Scale your kubernetes cluster to (almost) zero with GKE autoscaler

Alfonso Palacios
Google Cloud - Community
9 min readDec 12, 2019

Introduction

Although kubernetes is best known for orchestrating permanent workloads (deployments) that adapt to demand (horizontal pod autoscaler), it is increasingly being used for ephemeral batch processes. In some cases, these processes require specialized hardware that can be expensive or rare. This is the case of machine learning training jobs, which often require large instance types with GPUs. In these cases, you will want to make sure your cluster releases all of those resources as soon as the job is complete.

Consider a machine learning training job with the following requirements (true story):

  • The job must run on 4 nodes in parallel.
  • Each node is a n1-highmem-96 machine with 8 NVIDIA Tesla V100 GPUs (32 in total).
  • The training job takes approximately 12 hours to complete.

At the current rates, with no particular discounts applied, this setup would cost over $100 per hour. We want to release those nodes as soon as our job has ended to save some money.

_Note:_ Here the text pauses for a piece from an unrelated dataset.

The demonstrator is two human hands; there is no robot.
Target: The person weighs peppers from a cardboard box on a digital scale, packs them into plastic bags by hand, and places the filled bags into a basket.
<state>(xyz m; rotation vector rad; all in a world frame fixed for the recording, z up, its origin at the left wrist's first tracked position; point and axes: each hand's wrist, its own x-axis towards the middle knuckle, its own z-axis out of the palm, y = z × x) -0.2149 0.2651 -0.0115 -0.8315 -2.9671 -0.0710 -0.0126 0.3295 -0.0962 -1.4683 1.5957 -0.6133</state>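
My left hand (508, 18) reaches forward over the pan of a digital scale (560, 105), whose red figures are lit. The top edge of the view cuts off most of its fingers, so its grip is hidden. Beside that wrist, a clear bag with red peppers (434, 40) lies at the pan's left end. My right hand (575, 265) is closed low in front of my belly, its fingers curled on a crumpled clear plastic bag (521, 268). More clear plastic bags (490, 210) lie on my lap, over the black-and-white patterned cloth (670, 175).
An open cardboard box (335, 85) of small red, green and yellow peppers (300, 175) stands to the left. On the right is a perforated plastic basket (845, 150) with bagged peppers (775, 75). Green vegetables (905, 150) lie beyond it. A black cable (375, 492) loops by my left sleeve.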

Cluster autoscaler to the rescue

One of the most interesting features you get when you use GKE is the cluster autoscaler functionality. As described in the GKE documentation, Cluster autoscaler allows to:

automatically resize your GKE cluster’s node pools based on the demands of your workloads. When demand is high, cluster autoscaler adds nodes to the node pool. When demand is low, cluster autoscaler scales back down to a minimum size that you designate. This can increase the availability of your workloads when you need it, while controlling costs.

However, cluster autoscaler cannot completely scale down to zero a whole cluster. At least one node must always be available in the cluster to run system pods. So you need to keep at least one node. But this doesn’t mean you need to keep one expensive node running idle.

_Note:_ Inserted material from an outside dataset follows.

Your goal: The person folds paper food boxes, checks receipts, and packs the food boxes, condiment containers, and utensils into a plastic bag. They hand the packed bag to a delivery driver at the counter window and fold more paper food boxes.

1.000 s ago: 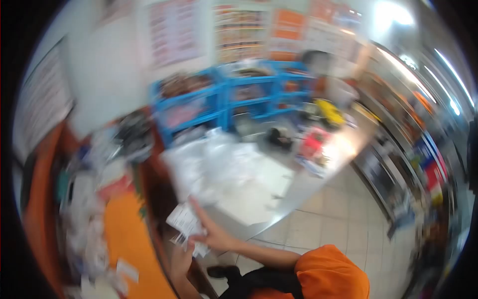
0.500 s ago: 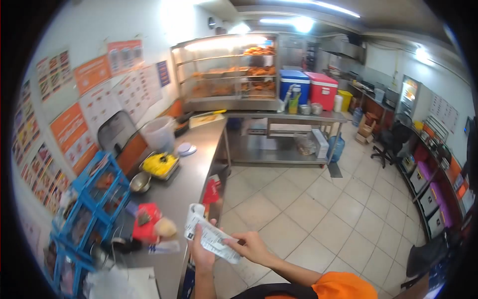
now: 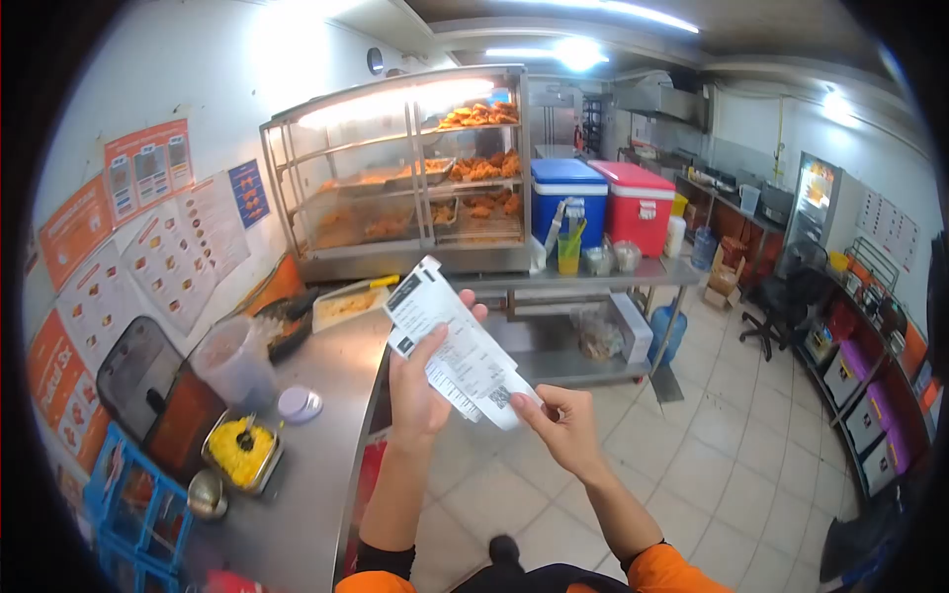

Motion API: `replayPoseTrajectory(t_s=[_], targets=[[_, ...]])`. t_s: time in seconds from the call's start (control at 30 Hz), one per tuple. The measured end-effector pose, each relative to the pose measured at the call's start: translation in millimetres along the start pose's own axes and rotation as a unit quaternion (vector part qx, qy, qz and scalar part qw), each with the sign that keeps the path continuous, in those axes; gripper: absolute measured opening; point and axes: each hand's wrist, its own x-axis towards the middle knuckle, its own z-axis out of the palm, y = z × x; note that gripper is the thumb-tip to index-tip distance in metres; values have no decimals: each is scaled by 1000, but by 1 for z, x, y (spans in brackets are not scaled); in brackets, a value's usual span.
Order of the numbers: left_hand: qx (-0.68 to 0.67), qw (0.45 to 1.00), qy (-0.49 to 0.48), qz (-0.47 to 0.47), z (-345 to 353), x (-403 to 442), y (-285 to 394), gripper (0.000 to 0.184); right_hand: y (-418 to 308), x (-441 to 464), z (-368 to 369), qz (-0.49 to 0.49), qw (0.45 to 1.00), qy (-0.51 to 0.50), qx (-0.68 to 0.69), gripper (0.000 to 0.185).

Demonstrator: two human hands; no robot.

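Observation:
Long white printed receipts [image 3: 465, 346], at least two strips overlapping, are held up in front of me, with a QR code near the lower end. My left hand [image 3: 425, 381] is closed on them, thumb across the front and fingers behind. At the lower right end, my right hand [image 3: 561, 420] pinches the paper between thumb and fingers. Both hands are above the floor, just right of the steel counter's edge. On that counter [image 3: 316, 455] stands a tray of yellow food [image 3: 240, 450] with a dark utensil in it, beside a small metal bowl [image 3: 207, 492].
A glass display warmer [image 3: 405, 178] with fried food stands ahead on a steel table, beside a blue cooler [image 3: 568, 203] and a red cooler [image 3: 633, 212]. A plastic tub [image 3: 234, 361] and blue rack [image 3: 138, 509] are at left. An office chair [image 3: 776, 306] stands right.
My view has moved forward, closer to the display warmer. Both hands have risen with the receipts, which now face me more fully. My right hand has shifted to their lower end.

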Motion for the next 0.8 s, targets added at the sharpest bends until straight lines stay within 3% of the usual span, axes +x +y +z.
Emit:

Another very interesting feature of GKE are node pools. A node pool is a group of nodes within a cluster that all have the same configuration. Every cluster has at least one default node pool, but you can add other node pools as needed.

So, for our ML training needs, we will create a cluster with two node pools:

  1. A default node pool with a fixed size of one node with a small instance size (e.g. g1-small).
  2. A second node pool with (we’ll call it the burst pool) with the instance types that we need for our ML training job (n1-highmem-96 machine with 8 NVIDIA Tesla V100 GPUs). We’ll set up cluster autoscaling on this node pool to allow a maximum number of 4 nodes, and a minimum of 0 nodes.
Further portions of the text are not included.